Em segundo lugar, o Cristianismo pobre, que precisava se reunir na casa das pessoas, ou nas catacumbas, ganhou ricas igrejas dos Imperadores Romanos, e os lugares sagrados começaram a ser de novo demarcados dos lugares seculares, chamados de profanos. 

E, por fim, em terceiro lugar, reintroduziram-se os dias santos: primeiro, os domingos de todas as semanas, depois os dias de festas tradicionais do Cristianismo, como o Natal e a própria Páscoa, e assim por diante, até que cada dia do calendário tinha seu santo – e as comemorações do santo do dia, como no caso das Festas Juninas…

Assim os elementos essenciais da mensagem que o Espírito Santo trouxe no dia de Pentecostes acabaram por se perder – e o Cristianismo se tornou uma religião como o Judaísmo e as demais religiões. 

É preciso que tentemos recuperar a igualdade de todos os seres humanos, de todos os espaços, e de todos os tempos e momentos. Essa foi a mensagem do sermão. 

Também não devemos nos esquecer – e esta é uma contribuição minha, não do pastor – de que foi a partir do mesmo século quarto que se começou a definir um cânon – um conjunto especial – de livros a serem lidos pelos cristãos, deixando de fora do cânon um número enorme de livros que até ali eram lidos e discutidos com proveito. 

E também foi a partir do mesmo século quarto que começam a reunir, convocados pelos Imperadores Romanos, Concílios Ecumênicos, que definiram cânones, credos e confissões contendo aquilo que os cristãos podiam e deviam acreditar… Foi aí que começou a ideia de Recta Doctrina, Ortodoxia, e a consequente ideia, que tanto mal e sofrimento já causou dentro do Cristianismo, de Heresia – com a devida punição dos hereges. 

O sermão me fez lembrar de um artigo que publiquei aqui recentemente sobre a importância da desigrejação (ou do desigrejamento) do Cristianismo. Eu deveria ter enfatizado naquele artigo, também, aquilo que mencionei dos dois últimos parágrafos e o que discuti no restante do artigo: a igualdade entre as pessoas e o abraçamento de qualquer tipo de pessoa no Cristianismo, todos os já mencionados e mais os que ainda são discriminados hoje, os gays, os bissexuais, os multissexuais, os transsexuais, os que se preferem manter solteiros ou mesmo virgens, sem a constituição de uma família convencional, sem esquecer os supostamente hereges; também a dessacralização dos espaços, com o abraçamento dos espaços seculares, em especial os locais de serviço e de lazer e a rua; e também a dessacralização dos tempos, dos momentos de adoração, louvor, oração e ação de graças, com o abraçamento dos momentos até aqui considerados profanos.

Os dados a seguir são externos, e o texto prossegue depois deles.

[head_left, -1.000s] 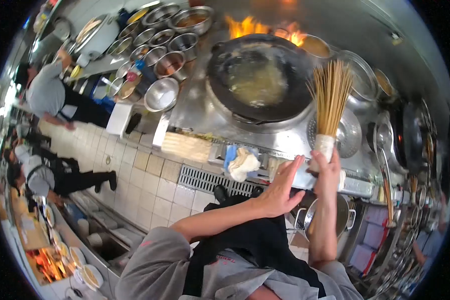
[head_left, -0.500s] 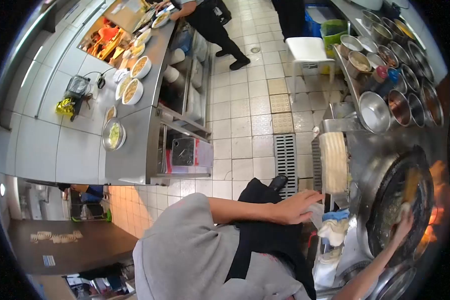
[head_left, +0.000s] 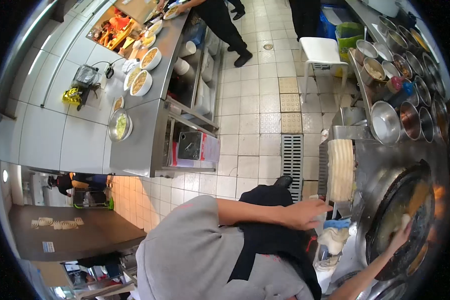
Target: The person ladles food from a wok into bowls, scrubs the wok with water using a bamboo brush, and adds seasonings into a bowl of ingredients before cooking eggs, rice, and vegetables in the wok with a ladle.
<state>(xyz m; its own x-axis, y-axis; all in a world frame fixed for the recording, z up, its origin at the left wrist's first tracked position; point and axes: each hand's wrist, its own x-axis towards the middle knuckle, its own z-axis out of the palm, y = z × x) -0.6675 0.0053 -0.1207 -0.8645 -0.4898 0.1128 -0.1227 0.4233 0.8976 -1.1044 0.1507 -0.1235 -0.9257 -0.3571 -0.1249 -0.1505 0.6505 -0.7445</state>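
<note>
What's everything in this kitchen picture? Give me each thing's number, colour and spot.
Wok: one, black, lower right
Brush: one, tan, in the wok
Flames: no clear count, orange, beside the wok
Cloths: at least two, blue and cream, left of the wok
Metal bowls: over ten, silver, upper right
Stool: one, white, upper right of centre
Floor grate: one, grey, right of centre
Counter: one, grey, left
White bowls: several, food inside, on the counter
Co-workers: at least two, dark trousers, top
Shirt: one, grey, bottom
Left hand: one, bare, near the cloths
Right hand: one, bare, holding the brush
</note>
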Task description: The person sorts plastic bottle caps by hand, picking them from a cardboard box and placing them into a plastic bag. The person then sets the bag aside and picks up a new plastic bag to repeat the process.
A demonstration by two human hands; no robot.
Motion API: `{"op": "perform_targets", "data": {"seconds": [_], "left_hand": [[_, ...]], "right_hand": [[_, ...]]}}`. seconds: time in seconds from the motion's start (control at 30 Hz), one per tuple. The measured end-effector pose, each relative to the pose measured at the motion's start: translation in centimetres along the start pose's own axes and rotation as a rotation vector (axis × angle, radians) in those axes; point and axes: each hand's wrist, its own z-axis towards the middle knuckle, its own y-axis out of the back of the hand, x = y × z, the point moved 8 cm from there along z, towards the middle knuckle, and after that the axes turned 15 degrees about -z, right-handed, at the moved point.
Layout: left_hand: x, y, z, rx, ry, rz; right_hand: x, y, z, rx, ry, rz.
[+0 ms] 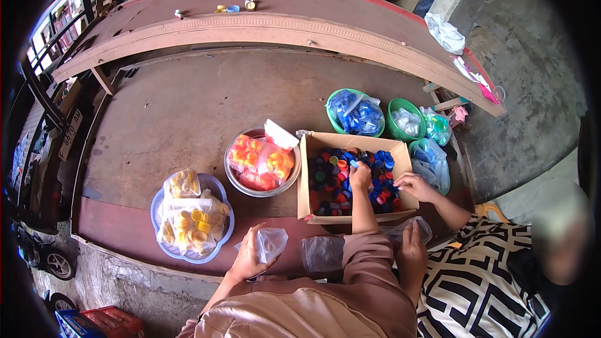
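Observation:
My left hand [250, 254] is closed around a clear plastic bag [272, 245] near the table's front edge. Reaching over the cardboard box [305, 197], my right hand [360, 177] pinches a light blue cap [354, 164]. Below it in the box lie many loose caps [338, 172], mostly dark blue, red and black. Another clear bag [321, 253] lies flat on the table between my left hand and my right sleeve. At the box's right side is a co-worker's hand [414, 186]; a second hand [410, 251], apparently the co-worker's, is by another clear bag.
Left of the box stand a bowl of orange and red bagged caps [298, 178] and a lavender basket of yellow ones [230, 228]. Behind and right are green baskets [330, 111] with bagged caps. A raised wooden ledge [250, 22] spans the back; the co-worker [476, 275] sits right.

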Motion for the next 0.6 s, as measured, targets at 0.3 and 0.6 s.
{"op": "perform_targets", "data": {"seconds": [0.3, 0.6], "left_hand": [[0.2, -0.6, 0.2, 0.000, 0.024, -0.021], [-0.7, -0.7, 0.6, -0.016, -0.042, -0.152]], "right_hand": [[6.2, 9.1, -13.9, 0.031, 0.289, 1.129], [14.1, 15.7, -26.0, 0.072, 1.011, 0.713]]}}
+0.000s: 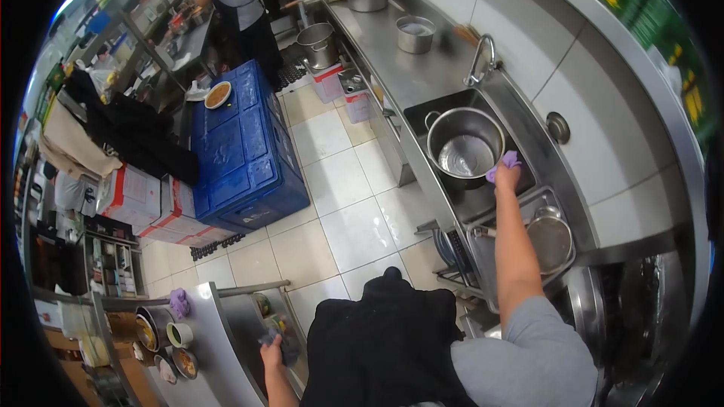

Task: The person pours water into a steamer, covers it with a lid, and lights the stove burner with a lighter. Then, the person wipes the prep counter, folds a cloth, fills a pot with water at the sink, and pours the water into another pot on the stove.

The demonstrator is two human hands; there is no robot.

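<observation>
Right at the sink (452, 99), the person's right hand (508, 175) is closed around a purple cloth (511, 158), pressed up against the rim of a big stainless-steel stockpot (464, 123). And here's the relation that counts: the pot sits in the basin ahead and to the left of that hand, its round mouth facing up, with a loop handle (431, 117) roughly straight across from the cloth. Is there a matching handle under the cloth? Hidden, can't say. The faucet (483, 56) rises further ahead; a tray (492, 298) with a round pan (550, 240) lies behind the hand, under the forearm. The right is clearly the nearer hand. The left hand (271, 350), well apart on the person's other side, is at a dark, blurred bundle (285, 341); gripping or just touching, I can't tell.
</observation>
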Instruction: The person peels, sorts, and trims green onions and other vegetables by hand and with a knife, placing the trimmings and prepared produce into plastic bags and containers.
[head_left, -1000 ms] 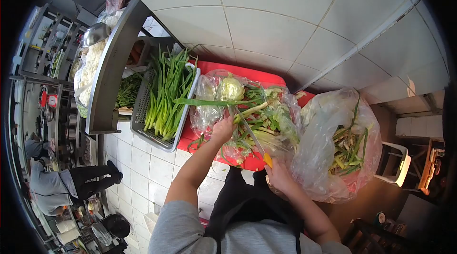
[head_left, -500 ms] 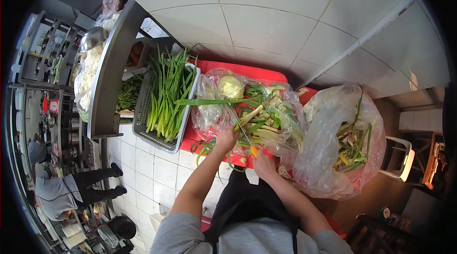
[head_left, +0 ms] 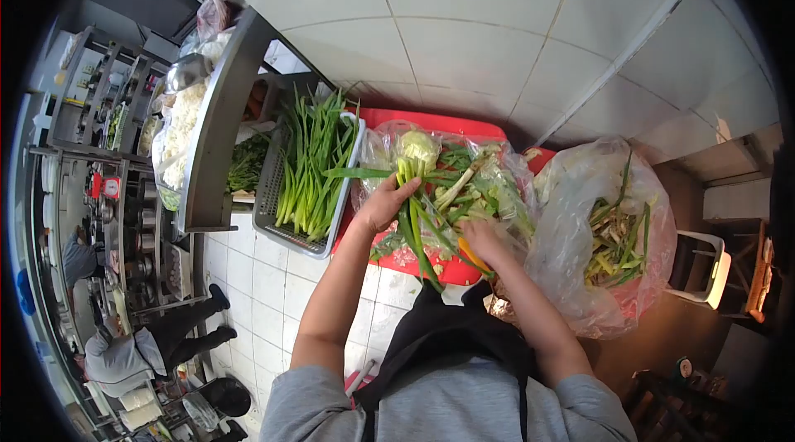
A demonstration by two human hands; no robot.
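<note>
My left hand (head_left: pixel 387 202) is closed round several scallions (head_left: pixel 416 227), their white ends up by the fingers and green leaves hanging toward me. My right hand (head_left: pixel 483 236) is closed on a knife with a yellow-orange handle (head_left: pixel 474 258); its blade does not show clearly. This hand is low over a heap of scallion trimmings (head_left: pixel 472 185), which lies on clear plastic on a red surface (head_left: pixel 455 276). A pale round cabbage (head_left: pixel 419 145) sits behind my left hand. Just left of it, a long green leaf (head_left: pixel 360 173) reaches toward the basket.
At left stands a grey plastic basket (head_left: pixel 286 241) full of scallions (head_left: pixel 310 164). A clear plastic bag (head_left: pixel 563 210) with trimmings stands at right. Tiled wall (head_left: pixel 472 53) rises behind. A steel shelf (head_left: pixel 217 135) is further left, and another person (head_left: pixel 124 359) is beyond it.
My left hand has risen and now holds scallions upright before the cabbage. My right hand has moved right and away from me with the knife, whose blade no longer shows clearly.
</note>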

O Cristianismo é algo que se vive e que se pratica na companhia de qualquer pessoa (anyone), em qualquer lugar (anywhere), em qualquer momento (anytime), quando estamos fazendo qualquer tipo de coisa (anything), não só lendo a Bíblia, orando, pregando, cantando, tomando uma ceia especial com pão e vinho. O balcão de um bar ou de uma padaria, em que se come um salgado, é, com a atitude apropriada, igual a uma cerimônia eucarística. 

É possível explorar qual é essa “atitude apropriada” – mas não é difícil encontra-la nas páginas do Novo Testamento. 

Em Salto, 3 de Outubro de 2022. 

NOTA: Embora as ideias aqui expressas tenham sido inspiradas pelo sermão do Rev. Sérgio Oliveira, elas são minhas e não devem, sem o eventual endosso e a devida aceitação dele, ser atribuídas a ele. Pessoas com ideias criativas e inovadoras sofrem dentro da igreja. Não desejo, de modo algum, que minhas ideias, aqui expressas, sejam consideradas como se deles fossem, embora haja paralelos e, de vez em quando, pontos de contato, que não podem ficar em linhas paralelas. Eu, que me considero cristão, protestante e presbiteriano, estou no momento “inalcançável” por Tribunais de Inquisição Presbiteriana, que ainda persistem. Essa é uma das vantagens de ser desigrejado: minhas “heresias” não podem ser punidas pela autonomeado “ortodoxia”.